La apuesta más reciente, lanzada en 2026, consolida esta visión de futuro. Grupo La Comer ha relanzado Sumesa como un formato enfocado en la proximidad urbana, reafirmando su compromiso con la conveniencia y la experiencia del cliente. Esta estrategia de adaptación continua, sin sacrificar su identidad distintiva, es lo que ha permitido a Sumesa mantenerse vigente y relevante a lo largo de casi ocho décadas.

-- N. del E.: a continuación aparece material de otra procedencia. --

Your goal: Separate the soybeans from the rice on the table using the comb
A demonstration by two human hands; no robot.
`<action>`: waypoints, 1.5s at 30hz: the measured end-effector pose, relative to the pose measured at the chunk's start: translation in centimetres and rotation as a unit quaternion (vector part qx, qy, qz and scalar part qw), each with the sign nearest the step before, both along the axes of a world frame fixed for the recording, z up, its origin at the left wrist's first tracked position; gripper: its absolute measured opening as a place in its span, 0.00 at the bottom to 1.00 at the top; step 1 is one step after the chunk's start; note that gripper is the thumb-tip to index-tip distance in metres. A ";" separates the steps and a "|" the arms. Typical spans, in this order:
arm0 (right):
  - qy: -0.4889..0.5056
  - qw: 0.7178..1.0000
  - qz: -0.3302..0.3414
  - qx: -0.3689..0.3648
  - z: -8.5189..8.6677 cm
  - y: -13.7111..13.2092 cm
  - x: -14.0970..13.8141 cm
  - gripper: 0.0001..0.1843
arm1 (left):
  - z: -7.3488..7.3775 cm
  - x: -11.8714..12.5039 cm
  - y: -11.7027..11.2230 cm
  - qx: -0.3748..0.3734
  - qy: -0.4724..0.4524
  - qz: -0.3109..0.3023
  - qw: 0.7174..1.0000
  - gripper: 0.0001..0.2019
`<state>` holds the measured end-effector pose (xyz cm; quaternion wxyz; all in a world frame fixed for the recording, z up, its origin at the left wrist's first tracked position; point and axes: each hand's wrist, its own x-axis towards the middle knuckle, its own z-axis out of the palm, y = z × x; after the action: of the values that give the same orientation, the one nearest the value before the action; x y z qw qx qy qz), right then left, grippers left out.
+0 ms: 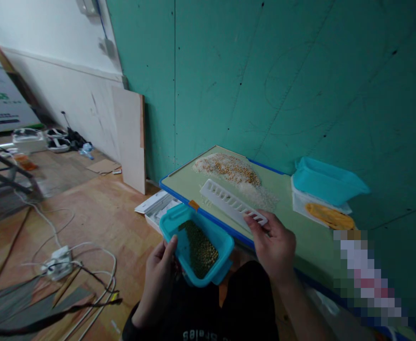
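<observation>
My left hand (160,272) grips the near left side of a teal plastic box (213,237) half filled with green beans (199,248), holding it just below the table edge. My right hand (274,244) is closed on the near end of a long white slotted plastic strip (229,201) that lies flat on the green table (300,237). Beyond the strip lies a spread heap of mixed grains: yellow beans (234,168) and white rice (261,194).
A second teal box (327,180) sits on a white tray holding yellow grain (330,215) at the table's right. A green wall stands behind the table. A white tray (156,208) lies on the wooden floor, along with cables and a power strip (60,260) at left.
</observation>
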<state>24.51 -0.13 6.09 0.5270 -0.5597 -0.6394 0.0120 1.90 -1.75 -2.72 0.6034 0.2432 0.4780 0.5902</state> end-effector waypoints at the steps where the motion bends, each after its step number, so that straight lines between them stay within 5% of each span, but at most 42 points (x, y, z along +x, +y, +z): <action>1: -0.029 0.999 0.013 0.009 -0.2 -0.3 -0.9 0.07 | -0.1 -0.1 -0.1 -0.001 0.003 0.001 1.000 0.21; 5: -0.110 0.990 0.080 0.023 -1.0 0.5 -3.1 0.10 | -0.6 -0.2 -0.1 -0.008 0.002 0.004 1.000 0.22; 15: -0.344 0.935 0.089 -0.003 -0.7 7.1 -8.2 0.14 | -1.1 0.0 -0.2 -0.030 -0.020 0.023 0.999 0.22; 24: -0.414 0.908 0.007 -0.058 -0.6 8.5 -11.0 0.18 | -2.2 -0.4 0.3 -0.038 0.011 0.023 0.999 0.25; 31: -0.197 0.979 -0.042 -0.010 2.3 9.0 -4.0 0.12 | -2.6 -0.3 0.1 -0.044 0.004 0.016 0.999 0.23; 34: -0.036 0.999 0.034 -0.014 2.3 11.4 1.0 0.10 | -2.7 -0.1 0.0 -0.041 0.003 0.004 0.999 0.22; 39: 0.188 0.977 0.078 -0.057 0.1 14.9 6.0 0.19 | -2.2 0.4 -0.3 -0.037 -0.005 -0.005 0.999 0.21; 45: 0.266 0.952 0.101 -0.116 -0.2 15.1 6.2 0.29 | -1.7 0.6 -0.5 -0.048 0.020 0.010 0.999 0.23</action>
<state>30.69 15.00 5.92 0.6052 -0.5262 -0.5235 0.2877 2.48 -2.22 -4.42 0.5986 0.2210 0.5202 0.5677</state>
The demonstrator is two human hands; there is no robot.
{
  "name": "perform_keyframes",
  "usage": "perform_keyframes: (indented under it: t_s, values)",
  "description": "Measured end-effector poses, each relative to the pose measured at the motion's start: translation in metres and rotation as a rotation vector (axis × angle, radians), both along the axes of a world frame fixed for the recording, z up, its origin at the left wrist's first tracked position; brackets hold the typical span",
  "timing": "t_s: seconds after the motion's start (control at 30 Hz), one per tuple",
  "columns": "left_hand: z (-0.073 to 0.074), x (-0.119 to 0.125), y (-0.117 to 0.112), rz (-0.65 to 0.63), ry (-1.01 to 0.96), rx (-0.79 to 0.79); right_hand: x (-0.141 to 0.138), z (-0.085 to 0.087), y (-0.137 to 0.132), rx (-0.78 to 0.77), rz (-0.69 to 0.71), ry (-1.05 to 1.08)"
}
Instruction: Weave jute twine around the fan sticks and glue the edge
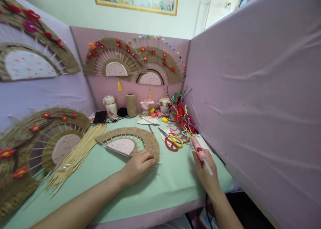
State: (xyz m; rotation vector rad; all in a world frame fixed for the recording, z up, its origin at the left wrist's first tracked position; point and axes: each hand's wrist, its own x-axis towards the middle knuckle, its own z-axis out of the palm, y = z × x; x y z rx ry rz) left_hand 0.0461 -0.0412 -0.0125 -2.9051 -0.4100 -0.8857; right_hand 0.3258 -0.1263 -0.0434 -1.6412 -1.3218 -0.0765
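Both count: left grip [139, 167], unclenched, should press the half-round woven jute fan [147, 140] flat while right grip [205, 174], clasping the pink pen-shaped glue gun [197, 148], aims steadily

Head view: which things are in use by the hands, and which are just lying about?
In use: woven fan under the left hand; glue gun held in the right hand.
Lying about: scissors, bundle of sticks, twine spool, pipe cleaners.
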Motion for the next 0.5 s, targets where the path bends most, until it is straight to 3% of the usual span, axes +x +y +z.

La historia de Sumesa es un faro de esperanza para el comercio local y los empresarios mexicanos. Demuestra que la innovación, la adaptabilidad y un profundo entendimiento del consumidor pueden ser las claves para no solo sobrevivir, sino prosperar en un entorno económico desafiante. Su resurgimiento es una victoria para el sector productivo nacional, un recordatorio de que las empresas con raíces sólidas y una visión clara pueden redefinir su futuro y seguir siendo pilares de la economía.

El relanzamiento de Sumesa no es solo una estrategia de negocio; es una declaración de principios. Es la reafirmación de que el comercio mexicano tiene la capacidad de reinventarse y competir en igualdad de condiciones. La cadena se posiciona ahora para atraer a nuevas generaciones de consumidores, aquellos que valoran la calidad, la conveniencia y una conexión auténtica con las marcas que eligen.

En definitiva, Sumesa encarna el espíritu emprendedor que ha caracterizado a México. Su trayectoria, marcada por la resiliencia y la visión a largo plazo, la consolida como un referente del sector. El futuro de la cadena, bajo el paraguas de Grupo La Comer, se vislumbra prometedor, con la promesa de seguir sirviendo a la comunidad y fortaleciendo el tejido empresarial del país.